You Make Me Feel Brand New

WTF was that “Simon Says” Game Mike Pence played today with the water bottle? Melania made an appearance, just to disprove rumors that she had escaped to Switzerland, but Mike Pence stole the show when he followed Trump’s (bizarre) suit and placed his bottle of water on the floor next to his right leg.  Yes, even that detail was complete.

Is this how bad it’s gotten in the Trump White House?
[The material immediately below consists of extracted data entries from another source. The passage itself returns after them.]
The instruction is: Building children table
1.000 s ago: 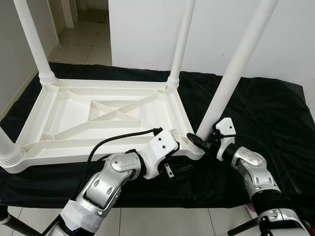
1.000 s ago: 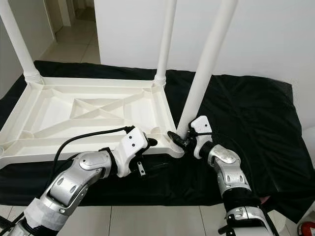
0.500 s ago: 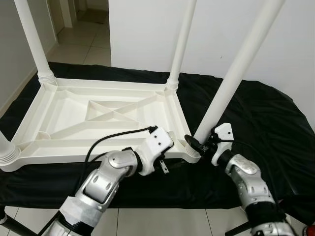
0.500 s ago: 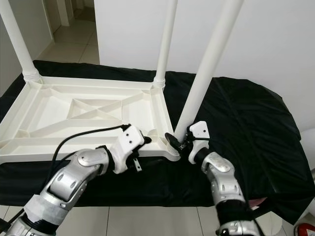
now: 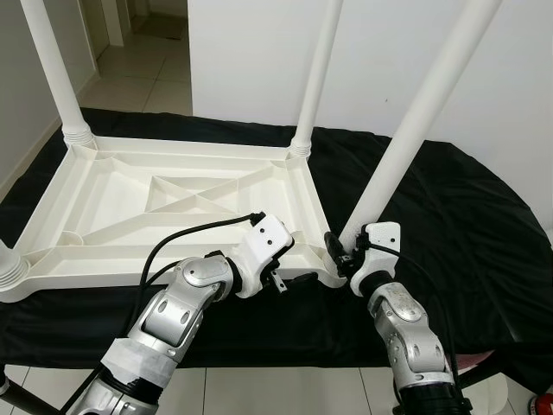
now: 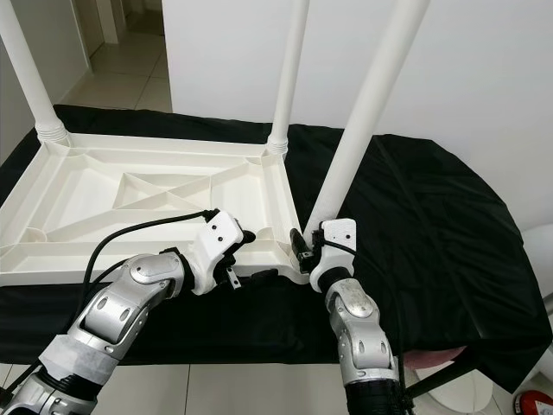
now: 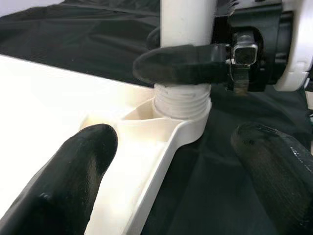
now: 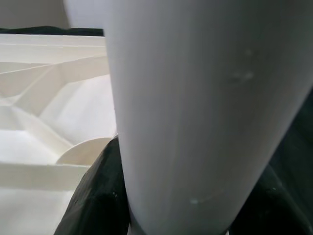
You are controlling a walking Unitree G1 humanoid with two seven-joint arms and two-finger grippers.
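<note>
A white plastic table top [image 5: 112, 203] lies upside down on a black cloth [image 5: 467, 216]. Legs stand up from its far left corner [image 5: 54, 69], far right corner [image 5: 318, 78] and near left corner [image 5: 9, 259]. A fourth leg [image 5: 406, 138] leans out to the right from the near right corner socket [image 7: 182, 105]. My right gripper [image 5: 339, 253] is shut on this leg just above its threaded base, one black finger [image 7: 181, 63] wrapped across it. My left gripper [image 5: 294, 259] is open, straddling the near rim beside that corner, one finger [image 7: 73, 171] over the top's inside, the other over the cloth.
The cloth covers a low platform whose front edge drops to tiled floor [image 5: 285, 389]. A white wall [image 5: 259, 60] stands close behind. A black cable [image 5: 186, 238] loops from my left wrist over the table top. A corridor [image 5: 147, 60] opens at the far left.
My left gripper has moved up from below the rim to straddle it near the corner. My right forearm has swung left under its gripper, which stays shut on the leg.
</note>
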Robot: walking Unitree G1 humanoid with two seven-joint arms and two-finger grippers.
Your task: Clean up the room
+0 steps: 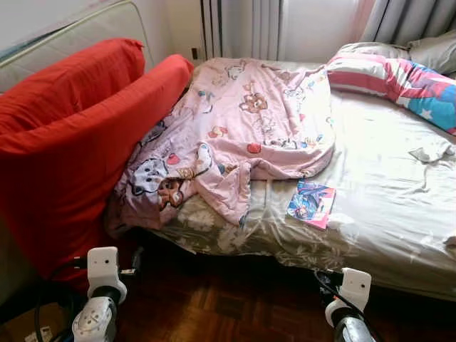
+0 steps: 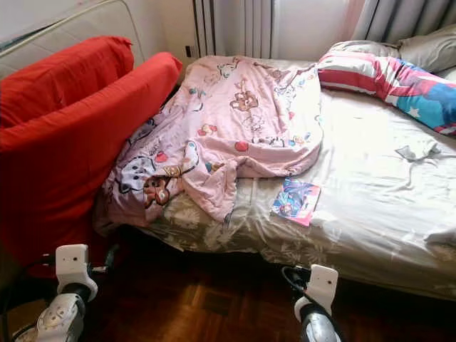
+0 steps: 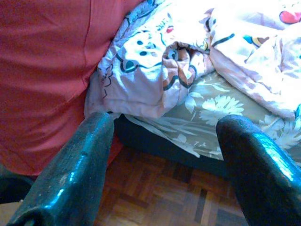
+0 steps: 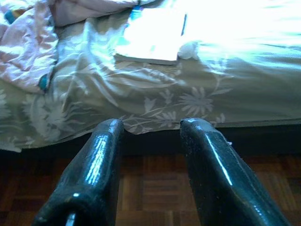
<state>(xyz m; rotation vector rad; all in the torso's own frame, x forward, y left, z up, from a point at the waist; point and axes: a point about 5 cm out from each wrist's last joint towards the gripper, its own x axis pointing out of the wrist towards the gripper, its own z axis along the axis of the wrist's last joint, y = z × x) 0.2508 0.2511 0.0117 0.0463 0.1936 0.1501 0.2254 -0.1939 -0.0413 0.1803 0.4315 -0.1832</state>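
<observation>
A pink cartoon-print blanket (image 1: 242, 135) lies crumpled across the left half of the bed (image 1: 370, 228), one corner hanging over the bed's front edge. A colourful thin book (image 1: 311, 202) rests flat on the sheet near that edge. A small crumpled white cloth (image 1: 431, 151) lies further right. Both arms are held low over the floor in front of the bed. My left gripper (image 3: 167, 125) is open, facing the blanket's hanging corner (image 3: 155, 61) and the red cushion (image 3: 47, 70). My right gripper (image 4: 153, 125) is open, pointing at the bed edge below the book (image 4: 150, 42).
Two big red cushions (image 1: 64, 142) lean against the bed's left side, with a pale mattress (image 1: 78, 32) behind them. A striped pillow (image 1: 399, 78) and a grey pillow (image 1: 434, 50) lie at the far right. Dark parquet floor (image 1: 214, 306) runs in front.
</observation>
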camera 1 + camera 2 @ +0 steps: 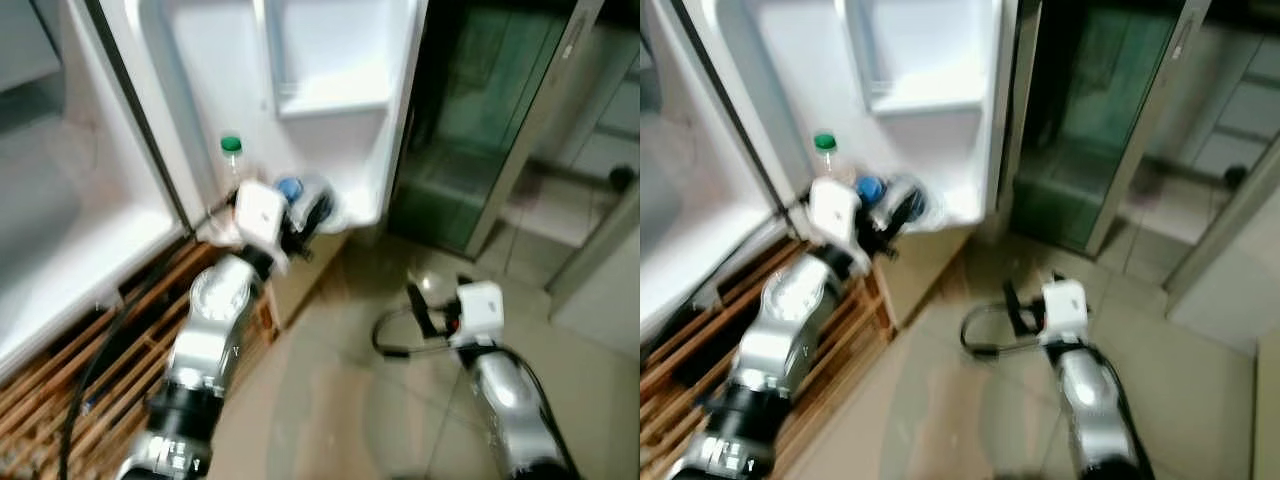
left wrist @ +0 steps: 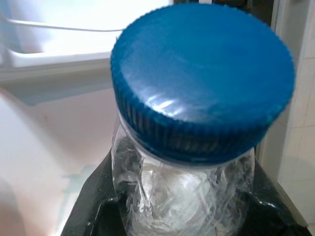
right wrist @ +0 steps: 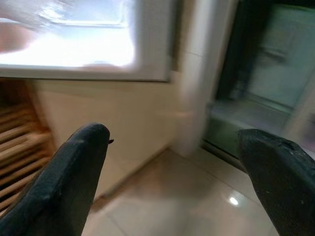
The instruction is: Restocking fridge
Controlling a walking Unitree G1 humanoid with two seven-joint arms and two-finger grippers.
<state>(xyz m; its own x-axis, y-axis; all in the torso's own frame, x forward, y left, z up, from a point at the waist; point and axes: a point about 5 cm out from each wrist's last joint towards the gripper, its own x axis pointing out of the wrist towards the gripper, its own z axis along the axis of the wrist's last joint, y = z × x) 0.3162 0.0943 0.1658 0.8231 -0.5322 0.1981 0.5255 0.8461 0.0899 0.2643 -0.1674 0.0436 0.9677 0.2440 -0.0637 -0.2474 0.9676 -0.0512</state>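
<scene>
The open fridge door [image 1: 340, 120] stands at the far centre, its white inner side facing the robot, with an upper shelf and a lower door shelf [image 1: 355, 205]. No writing or brand can be read on any item; the views are blurred. A wooden slatted rack [image 1: 120, 350] lies on the floor at the near left, below the fridge body. The tiled floor [image 1: 330, 400] extends to the right.

The left arm reaches forward and up to the lower door shelf. The left claw [image 1: 305, 215] is clamped around a clear plastic bottle with a blue cap [image 2: 202, 78]. The bottle's long axis is tilted, cap pointing back toward the wrist camera; the bottle is at the door shelf. A second bottle with a green cap [image 1: 231, 146] stands upright just left of it.

The right arm is held low over the floor at the near right. The right claw [image 3: 172, 162] is spread wide and holds nothing.
</scene>
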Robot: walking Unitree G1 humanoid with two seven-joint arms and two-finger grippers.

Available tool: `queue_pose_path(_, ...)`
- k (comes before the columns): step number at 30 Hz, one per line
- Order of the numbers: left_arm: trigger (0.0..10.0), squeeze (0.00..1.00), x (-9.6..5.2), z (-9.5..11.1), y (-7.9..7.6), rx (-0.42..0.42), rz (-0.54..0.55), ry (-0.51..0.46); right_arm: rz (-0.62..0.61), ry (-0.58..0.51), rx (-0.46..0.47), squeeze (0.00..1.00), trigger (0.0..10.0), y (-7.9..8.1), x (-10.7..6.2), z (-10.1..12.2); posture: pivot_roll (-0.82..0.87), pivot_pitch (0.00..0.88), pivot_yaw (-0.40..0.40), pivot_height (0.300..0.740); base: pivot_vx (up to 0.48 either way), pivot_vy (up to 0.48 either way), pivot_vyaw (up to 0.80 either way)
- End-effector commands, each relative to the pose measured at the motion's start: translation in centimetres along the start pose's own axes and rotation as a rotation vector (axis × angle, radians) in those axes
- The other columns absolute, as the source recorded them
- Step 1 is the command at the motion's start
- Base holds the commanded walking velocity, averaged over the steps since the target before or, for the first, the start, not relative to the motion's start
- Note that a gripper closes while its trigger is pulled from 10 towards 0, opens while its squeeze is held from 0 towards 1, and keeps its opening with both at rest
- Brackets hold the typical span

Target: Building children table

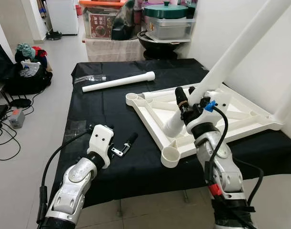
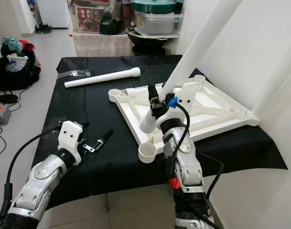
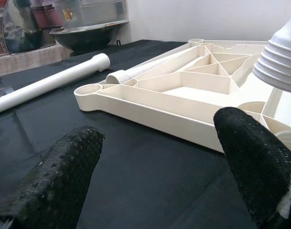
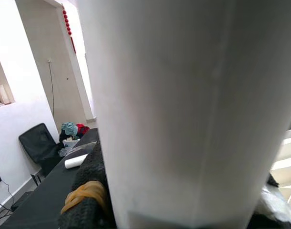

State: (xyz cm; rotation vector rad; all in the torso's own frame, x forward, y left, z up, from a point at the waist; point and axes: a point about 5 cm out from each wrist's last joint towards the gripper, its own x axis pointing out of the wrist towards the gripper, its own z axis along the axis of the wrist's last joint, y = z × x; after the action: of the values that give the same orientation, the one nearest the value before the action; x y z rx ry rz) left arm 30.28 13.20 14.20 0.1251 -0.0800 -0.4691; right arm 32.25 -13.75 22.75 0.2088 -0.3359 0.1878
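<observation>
White plastic is what you're handling: from the head views, your right gripper (image 1: 185, 98) is clamped on a table leg (image 1: 231, 57) tilted over the upturned tabletop (image 1: 240, 112) lying on the black cloth (image 1: 88, 109). A second leg (image 1: 119, 82) lies loose beyond it. Your left gripper (image 1: 121, 143) hovers near the cloth's front with its fingers spread. Left wrist view shows those fingers (image 3: 64, 176) apart, facing the tabletop's edge. Right wrist view shows the leg close up. No writing is readable.

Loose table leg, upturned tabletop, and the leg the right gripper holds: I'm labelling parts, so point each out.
Loose table leg (image 1: 117, 82), left eye view, mid-shaft.
Upturned tabletop (image 1: 146, 119), left eye view, near rim.
Held leg (image 1: 240, 45), left eye view, upper shaft.
Right gripper (image 1: 185, 98), left eye view, between fingertips.
</observation>
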Motion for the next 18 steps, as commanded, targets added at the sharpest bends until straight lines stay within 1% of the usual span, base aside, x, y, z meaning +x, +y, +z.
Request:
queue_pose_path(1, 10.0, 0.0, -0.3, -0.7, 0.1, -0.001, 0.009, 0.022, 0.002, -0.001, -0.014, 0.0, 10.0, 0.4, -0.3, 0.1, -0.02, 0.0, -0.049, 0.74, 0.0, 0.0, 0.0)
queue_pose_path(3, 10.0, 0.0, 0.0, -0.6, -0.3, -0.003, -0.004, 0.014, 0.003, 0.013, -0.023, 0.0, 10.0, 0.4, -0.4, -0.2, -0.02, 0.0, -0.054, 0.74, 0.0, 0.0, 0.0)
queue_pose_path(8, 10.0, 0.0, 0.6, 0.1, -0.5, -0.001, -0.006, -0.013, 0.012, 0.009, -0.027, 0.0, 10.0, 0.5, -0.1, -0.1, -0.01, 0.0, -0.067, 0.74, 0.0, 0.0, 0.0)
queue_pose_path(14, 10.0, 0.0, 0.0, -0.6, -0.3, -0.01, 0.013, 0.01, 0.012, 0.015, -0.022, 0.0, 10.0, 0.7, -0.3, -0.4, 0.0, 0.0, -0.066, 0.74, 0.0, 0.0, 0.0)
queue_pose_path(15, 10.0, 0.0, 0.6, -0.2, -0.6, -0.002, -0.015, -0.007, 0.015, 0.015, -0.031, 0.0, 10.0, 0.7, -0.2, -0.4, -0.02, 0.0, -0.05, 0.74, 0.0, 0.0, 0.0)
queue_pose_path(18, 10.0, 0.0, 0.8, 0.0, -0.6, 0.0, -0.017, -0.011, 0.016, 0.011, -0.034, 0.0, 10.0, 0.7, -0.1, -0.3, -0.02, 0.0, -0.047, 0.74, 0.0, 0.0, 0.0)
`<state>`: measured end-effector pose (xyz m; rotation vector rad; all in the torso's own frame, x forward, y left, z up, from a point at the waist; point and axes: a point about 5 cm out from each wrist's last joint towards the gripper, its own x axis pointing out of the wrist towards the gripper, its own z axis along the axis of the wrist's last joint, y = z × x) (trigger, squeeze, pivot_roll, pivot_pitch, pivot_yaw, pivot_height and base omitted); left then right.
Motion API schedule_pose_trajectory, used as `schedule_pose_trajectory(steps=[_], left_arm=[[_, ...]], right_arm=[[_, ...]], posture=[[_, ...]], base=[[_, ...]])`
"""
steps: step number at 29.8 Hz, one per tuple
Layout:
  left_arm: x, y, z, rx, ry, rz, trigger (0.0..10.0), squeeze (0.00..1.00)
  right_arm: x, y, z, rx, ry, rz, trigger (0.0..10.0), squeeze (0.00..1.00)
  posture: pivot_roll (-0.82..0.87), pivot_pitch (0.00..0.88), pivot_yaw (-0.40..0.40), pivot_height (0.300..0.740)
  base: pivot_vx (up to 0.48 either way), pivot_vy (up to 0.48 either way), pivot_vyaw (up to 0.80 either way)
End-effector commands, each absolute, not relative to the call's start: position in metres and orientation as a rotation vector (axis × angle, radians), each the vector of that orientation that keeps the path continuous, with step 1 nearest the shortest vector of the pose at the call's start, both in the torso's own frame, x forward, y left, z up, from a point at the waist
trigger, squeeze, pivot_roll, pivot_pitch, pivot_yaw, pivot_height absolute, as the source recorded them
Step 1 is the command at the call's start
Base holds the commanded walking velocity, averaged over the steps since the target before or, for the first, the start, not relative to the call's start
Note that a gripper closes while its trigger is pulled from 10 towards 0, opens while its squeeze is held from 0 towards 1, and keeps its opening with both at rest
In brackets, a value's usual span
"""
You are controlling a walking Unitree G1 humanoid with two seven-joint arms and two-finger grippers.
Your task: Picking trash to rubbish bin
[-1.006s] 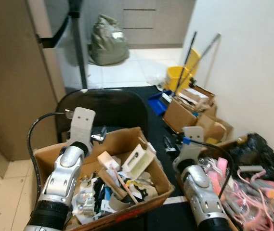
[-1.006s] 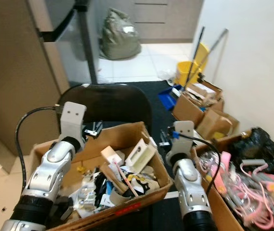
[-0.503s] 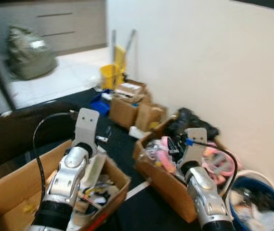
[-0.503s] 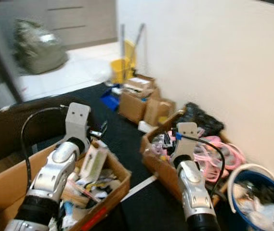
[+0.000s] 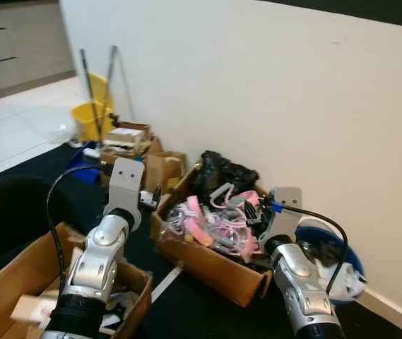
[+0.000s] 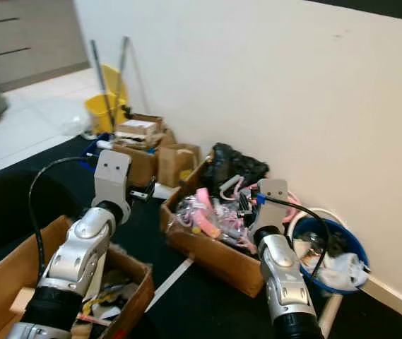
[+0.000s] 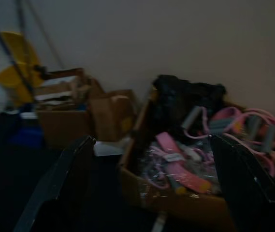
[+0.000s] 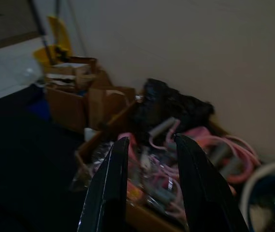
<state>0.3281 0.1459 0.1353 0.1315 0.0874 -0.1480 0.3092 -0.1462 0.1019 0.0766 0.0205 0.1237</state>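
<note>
A blue rubbish bin (image 6: 330,253) with white trash in it stands against the wall at the right. Beside it sits a cardboard box (image 5: 211,260) full of pink straps and grey handles. A second cardboard box (image 5: 3,295) with mixed scraps lies at the lower left. My left gripper (image 5: 153,197) is raised over the dark mat between the two boxes; its fingers (image 7: 67,176) stand wide apart and open, holding nothing. My right gripper (image 8: 151,140) hovers over the near side of the pink-strap box, open by a narrow gap, with nothing between its fingers (image 8: 110,183).
A yellow mop bucket (image 5: 93,117) with poles stands far left by the wall. Small cardboard boxes (image 5: 127,145) sit beside it. A black bag (image 5: 225,171) lies at the back of the pink-strap box. A dark chair (image 5: 6,212) is at the left.
The camera has swung to the right: the chair and scrap box slid left, and the wall, pink-strap box and blue bin came into view. Both arms hold the same pose.
</note>
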Motion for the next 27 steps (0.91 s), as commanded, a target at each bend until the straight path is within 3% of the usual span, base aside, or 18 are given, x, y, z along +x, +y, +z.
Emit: schedule_pose_trajectory(steps=[1,27], left_arm=[[0.3273,0.1464,0.1321,0.132,0.100,-0.146,10.0,0.00],[0.3276,0.1469,0.1333,0.145,0.099,-0.157,10.0,0.00]], right_arm=[[0.3074,-0.1454,0.0996,0.085,0.034,0.127,10.0,0.00],[0.3060,-0.1424,0.0977,0.103,0.042,0.122,10.0,0.00]], posture=[[-0.10,0.051,-0.019,0.740],[-0.07,0.063,-0.014,0.740]], base=[[0.000,0.000,-0.80],[0.000,0.000,-0.80]])
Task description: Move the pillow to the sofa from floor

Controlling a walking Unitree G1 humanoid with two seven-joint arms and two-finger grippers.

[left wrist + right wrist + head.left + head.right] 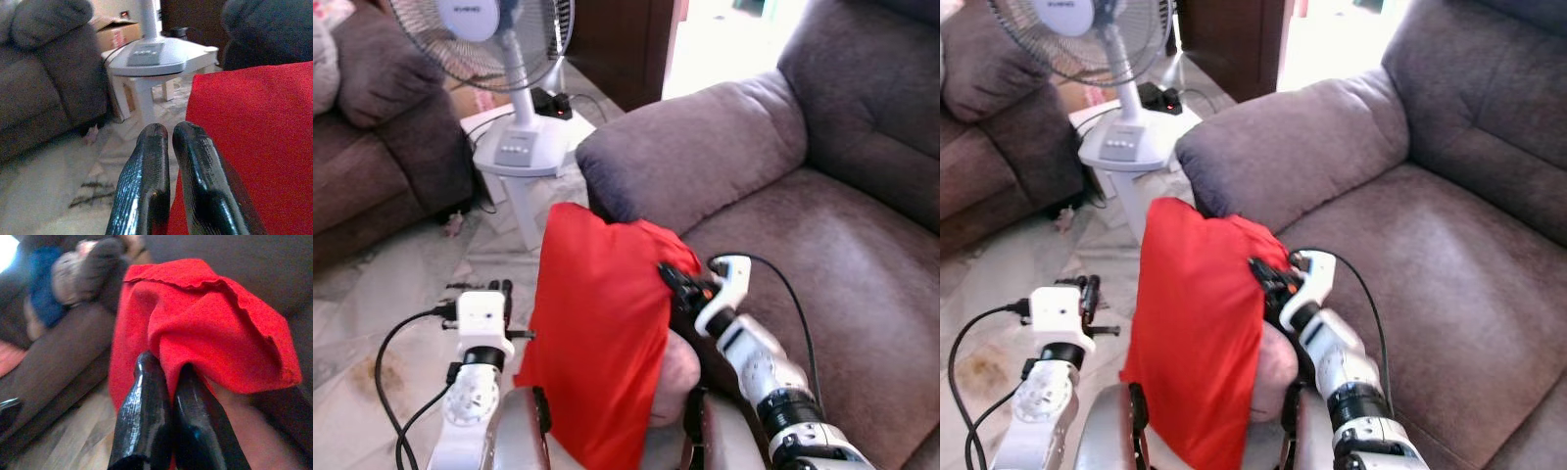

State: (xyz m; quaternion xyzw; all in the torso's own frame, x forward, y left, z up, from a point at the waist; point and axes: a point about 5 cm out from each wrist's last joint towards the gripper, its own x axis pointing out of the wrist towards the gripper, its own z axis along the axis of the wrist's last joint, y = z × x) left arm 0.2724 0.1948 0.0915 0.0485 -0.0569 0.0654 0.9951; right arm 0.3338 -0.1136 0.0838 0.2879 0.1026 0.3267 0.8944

You must mimic his behavior to escape his wrath?  Or has Pence completely lost all free will?

We will delve deeper into the psychosis on the program tomorrow.  Tonight we are bringing you a classic Malloy program from the Wayback Machine: 06/06/2012.  Obama was being accused of “making people gay” and lots of ol’ classic Malloy callers.  Give it a listen!

 

 

This article has 6 comments

  1. Denny NNWofLA

    Water bottles seem to be a tricky thing for Re-Pubs to negotiate.
    Remember Rubio’s famous drink during his State of the Union rebuttal speech. Trump also had his moment trying to hit his mouth with one.
    Now it has become a table game.
    All that is except for Scott Pruitt who drinks only from a solid gold chalice that has 24 hour secret service protection.

        1. Denny NNWofLA

          Yeah, with mics and cameras sticking out of his grill.
          So, Dotard, Rocket Man and Rodman show up at the same time in Singapore…
          Sounds like a joke.
          But no, it’s reality TV.
          Please cancel this show.

          btw- If I wasn’t already, I am now a huge fan of Robert De Niro.

  2. TakeTheCannoli2

    Looks like Kim snookered Trump. Kim gains international prestige and a tangible gain of no further military exercises on the Korean peninsula. Trump gets a vague promise of denuclearization — with no language regarding verification — and more meetings to come.
    This is what happens when your top negotiator has a short attention span.